Reconstruction of muon bundles in KM3NeT detectors using machine learning methods
Piotr Kalaczyński
TL;DR
This paper investigates reconstructing muon bundle properties in KM3NeT ARCA/ORCA using machine learning on data and simulations. It employs two muon-simulation pipelines, MUPAGE and CORSIKA, to generate training data, and trains LightGBM regressors to estimate muon-bundle energy, primary cosmic-ray energy, and muon multiplicity. Results show reliable energy reconstruction under favorable detector configurations, while primary-energy and high-multiplicity predictions are more challenging due to limited statistics and modeling gaps; comparisons with data expose data–MC discrepancies that motivate further improvements in shower modeling. The work demonstrates the feasibility of ML-based muon-bundle reconstruction in undersea neutrino telescopes and points to directions such as lower-level feature exploitation and graph-based architectures for full-detector track reconstruction.
Abstract
The KM3NeT Collaboration is installing the ARCA and ORCA neutrino detectors at the bottom of the Mediterranean Sea.

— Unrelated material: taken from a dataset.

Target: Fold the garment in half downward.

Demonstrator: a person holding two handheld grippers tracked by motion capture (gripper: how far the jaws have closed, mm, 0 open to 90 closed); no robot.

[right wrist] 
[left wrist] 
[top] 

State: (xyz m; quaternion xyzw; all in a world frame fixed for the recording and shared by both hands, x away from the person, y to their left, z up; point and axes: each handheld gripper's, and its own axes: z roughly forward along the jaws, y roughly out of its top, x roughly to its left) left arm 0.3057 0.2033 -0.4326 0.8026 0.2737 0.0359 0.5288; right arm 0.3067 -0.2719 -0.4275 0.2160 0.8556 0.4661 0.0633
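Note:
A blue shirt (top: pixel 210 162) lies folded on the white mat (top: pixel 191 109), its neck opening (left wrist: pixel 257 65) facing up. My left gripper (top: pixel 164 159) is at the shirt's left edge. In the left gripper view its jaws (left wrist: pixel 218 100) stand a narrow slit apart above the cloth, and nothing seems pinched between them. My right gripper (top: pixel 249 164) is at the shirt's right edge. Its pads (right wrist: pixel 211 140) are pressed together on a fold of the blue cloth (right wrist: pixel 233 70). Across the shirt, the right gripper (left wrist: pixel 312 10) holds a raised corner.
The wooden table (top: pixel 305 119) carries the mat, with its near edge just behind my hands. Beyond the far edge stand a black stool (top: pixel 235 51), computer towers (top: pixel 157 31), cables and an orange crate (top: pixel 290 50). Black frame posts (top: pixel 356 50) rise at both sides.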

The focus of ARCA is neutrino astronomy, while ORCA is optimised for neutrino oscillation studies. Both detectors are already operational in their intermediate states and collect valuable data, including the measurements of the muons produced by cosmic ray interactions in the atmosphere. This work explores the potential of machine learning models for the reconstruction of muon bundles, which are multi-muon events. For this, data collected with intermediate detector configurations of ARCA and ORCA was used in addition to simulated data from the envisaged final configurations of those detectors. Prediction of the total number of muons in a bundle as well as their total energy and even the energy of the primary cosmic ray is presented.